_Task to complete_
Nothing but the lines below between the line holding "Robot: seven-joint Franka" and the line holding "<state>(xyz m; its", inclusive, should appear in the answer, each set down exactly.

_Source material_
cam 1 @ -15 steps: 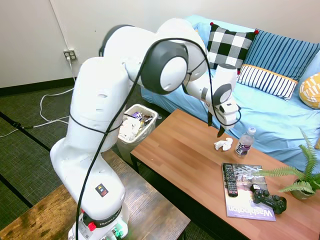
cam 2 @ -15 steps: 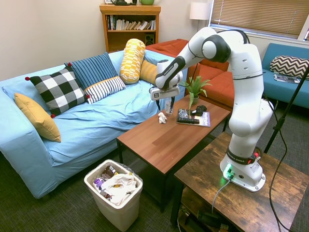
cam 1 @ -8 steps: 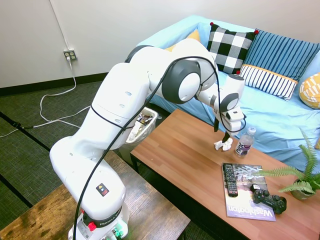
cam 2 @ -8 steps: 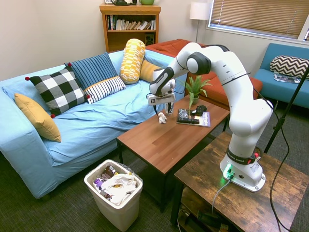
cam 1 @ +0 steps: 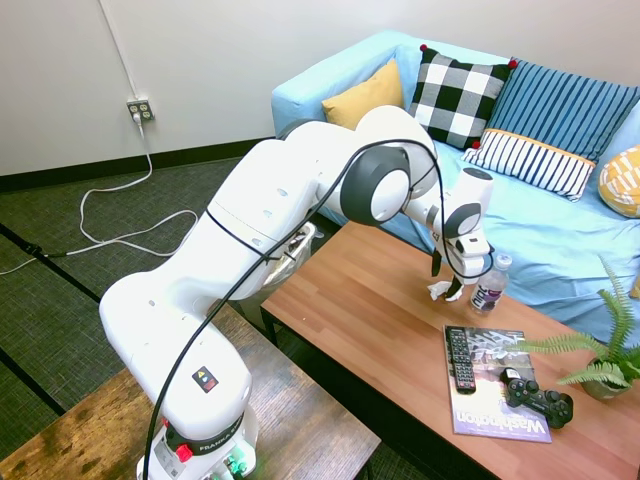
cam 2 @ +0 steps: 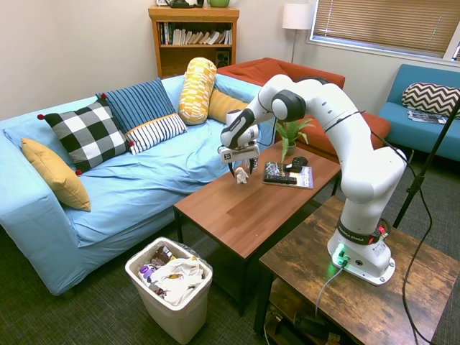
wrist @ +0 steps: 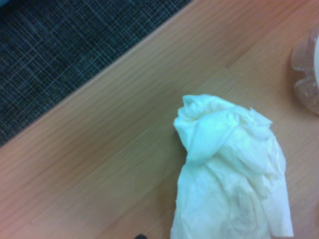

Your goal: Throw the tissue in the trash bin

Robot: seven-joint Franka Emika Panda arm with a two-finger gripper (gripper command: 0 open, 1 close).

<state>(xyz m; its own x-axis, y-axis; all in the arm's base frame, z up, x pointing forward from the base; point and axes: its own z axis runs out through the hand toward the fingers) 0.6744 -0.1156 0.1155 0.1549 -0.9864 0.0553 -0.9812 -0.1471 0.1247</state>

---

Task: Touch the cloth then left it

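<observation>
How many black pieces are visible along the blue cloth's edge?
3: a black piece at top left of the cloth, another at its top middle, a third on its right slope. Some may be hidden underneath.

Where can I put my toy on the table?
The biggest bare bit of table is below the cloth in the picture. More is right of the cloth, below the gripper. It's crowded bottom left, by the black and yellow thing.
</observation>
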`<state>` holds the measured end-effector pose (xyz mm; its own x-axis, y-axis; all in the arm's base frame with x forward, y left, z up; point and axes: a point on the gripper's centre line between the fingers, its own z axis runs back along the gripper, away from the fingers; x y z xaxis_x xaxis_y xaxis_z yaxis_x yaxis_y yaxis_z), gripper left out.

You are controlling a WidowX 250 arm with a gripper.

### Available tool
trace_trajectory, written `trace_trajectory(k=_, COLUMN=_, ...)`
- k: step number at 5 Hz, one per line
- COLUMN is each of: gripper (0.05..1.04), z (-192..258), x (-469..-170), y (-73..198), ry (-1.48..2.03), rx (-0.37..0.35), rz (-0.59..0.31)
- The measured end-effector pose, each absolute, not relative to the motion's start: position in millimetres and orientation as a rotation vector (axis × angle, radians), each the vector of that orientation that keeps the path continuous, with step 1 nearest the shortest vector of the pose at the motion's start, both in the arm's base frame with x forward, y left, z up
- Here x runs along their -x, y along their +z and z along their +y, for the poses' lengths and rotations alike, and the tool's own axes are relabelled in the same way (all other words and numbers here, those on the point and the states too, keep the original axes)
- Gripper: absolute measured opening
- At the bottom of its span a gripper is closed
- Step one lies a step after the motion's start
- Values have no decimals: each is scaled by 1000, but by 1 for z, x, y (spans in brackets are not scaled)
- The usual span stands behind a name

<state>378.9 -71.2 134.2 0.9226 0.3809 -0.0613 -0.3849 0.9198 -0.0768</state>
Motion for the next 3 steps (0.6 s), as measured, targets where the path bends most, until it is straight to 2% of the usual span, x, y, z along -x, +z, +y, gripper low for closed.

_Expected answer_
Robot: seven-joint Franka Emika Panda arm with a two-finger gripper (gripper command: 0 open, 1 close).

<state>(xyz m; its own x-axis, y-axis; all in the arm's base frame, z up, x pointing forward from the base; point and axes: its own z axis runs out through the hand toward the fingers) 0.6744 -0.1156 0.1155 0.1549 -0.9864 0.0553 -0.9812 -0.1471 0.1247</state>

The required response has been given in full.